En mai 1798, Bonaparte, à la tête d'une armada de quatre cents vaisseaux chargés de savants de diverses disciplines et de cinquante-cinq mille soldats, s'embarque à Marseille pour l'Egypte… Durant cette expédition, qui eut un grand retentissement et marque les débuts de l'Egyptologie, un jeune polytechnicien de 27 ans (…l'Ecole polytechnique avait été fondée en 1794 par la Convention), Bouchard, officier du génie, découvrit à Rosette une stèle en granite noir sur laquelle étaient inscrits trois textes les uns au dessus des autres. Ces textes se révélèrent par la suite être écrits respectivement en hiéroglyphes (écriture sacrée des prêtres de l'ancienne Egypte) en démotique (égyptien populaire) et en grec, qui fut aussitôt traduit… Bien que les officiers français qui l'avaient exhumée en eussent parfaitement compris la portée (la possibilité de comprendre les hiéroglyphes), à la suite de la capitulation française en 1801, cette "Pierre de Rosette" passa aux mains des Anglais qui l'expédièrent au British Museum.
Né à Figeac dans le Lot en 1790, Champollion fut un enfant prodige. Il put parler le latin à neuf ans, l'hébreu à treize, l'arabe à quatorze, en ensuite le copte, le syriaque et l'amharique (Ethiopie). Il se passionna de très bonne heure pour l'étude des hiéroglyphes sur lesquels la pierre de Rosette avait attiré l'attention. Ayant obtenu du British Museum un moulage de la dite pierre, il travailla longtemps à faire des rapprochements entre ses trois langues… Et progressivement, avec l'aide de documents connexes, il comprit les principes sur lesquels était assise l'écriture hiéroglyphique. En I822, il eut l'impression cette fois-ci d'en avoir découvert tous les secrets et, selon la légende, il fut pris sur le coup d'une faiblesse qui lui dura trois jours. Ce n'est cependant que de 1828 à 1830 qu'il put réaliser son rêve: visiter l'Egypte. Il y fit un voyage d'autant plus éprouvant qu'il était plus passionné, déchiffrant tout ce qui lui tombait sous la main, perfectionnant ses connaissances et les mettant à l'épreuve… A son retour, il obtint la chaire d'Antiquités égyptiennes au Collège de France et mourut d'épuisement en 1832 à l'âge de 42 ans.

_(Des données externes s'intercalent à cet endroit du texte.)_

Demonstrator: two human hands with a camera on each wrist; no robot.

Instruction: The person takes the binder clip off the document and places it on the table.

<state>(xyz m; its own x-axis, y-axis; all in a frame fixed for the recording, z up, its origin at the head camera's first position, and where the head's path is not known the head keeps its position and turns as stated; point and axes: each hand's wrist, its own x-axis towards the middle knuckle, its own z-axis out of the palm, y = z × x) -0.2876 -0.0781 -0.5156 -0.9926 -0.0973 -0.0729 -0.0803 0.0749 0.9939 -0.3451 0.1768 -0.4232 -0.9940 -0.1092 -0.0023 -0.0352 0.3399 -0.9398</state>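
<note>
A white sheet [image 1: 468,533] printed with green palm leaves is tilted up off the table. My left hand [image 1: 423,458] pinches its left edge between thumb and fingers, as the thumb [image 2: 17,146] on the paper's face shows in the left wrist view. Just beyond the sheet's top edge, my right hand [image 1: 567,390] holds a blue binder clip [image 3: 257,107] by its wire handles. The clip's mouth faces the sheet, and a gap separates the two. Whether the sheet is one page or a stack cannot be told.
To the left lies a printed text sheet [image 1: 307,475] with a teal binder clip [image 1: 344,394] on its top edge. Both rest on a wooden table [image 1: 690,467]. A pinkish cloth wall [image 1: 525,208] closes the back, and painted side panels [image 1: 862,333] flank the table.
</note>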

Thomas Young fut aussi un enfant prodige et devint ensuite pour ses contemporains "le dernier homme qui savait tout". Né en Angleterre (1773) dans le Somerset, à l'âge de quatorze ans il parlait, tout comme le fera quelques années plus tard Champollion, nombre de langues anciennes. Après avoir ensuite étudié à Londres, à Edimbourg, à Göttingen, il se fixa pour un temps à Cambridge où il fit des études de physique et de médecine. Il s'intéressait à beaucoup de choses, à la médecine, à la linguistique, à la statistique… mais particulièrement aux phénomènes optiques. Il fit l'hypothèse de cellules oculaires spécialisées dans la réception de chaque couleur et mit en évidence le caractère ondulatoire de la lumière (les célèbres "fentes de Young"). Il se pencha aussi sur la question des hiéroglyphes et eut le premier l'intuition de ce que pouvaient être les lois qui les régissaient… Il aurait aimé que Champollion, qui résolut le problème, reconnaisse son rôle de précurseur.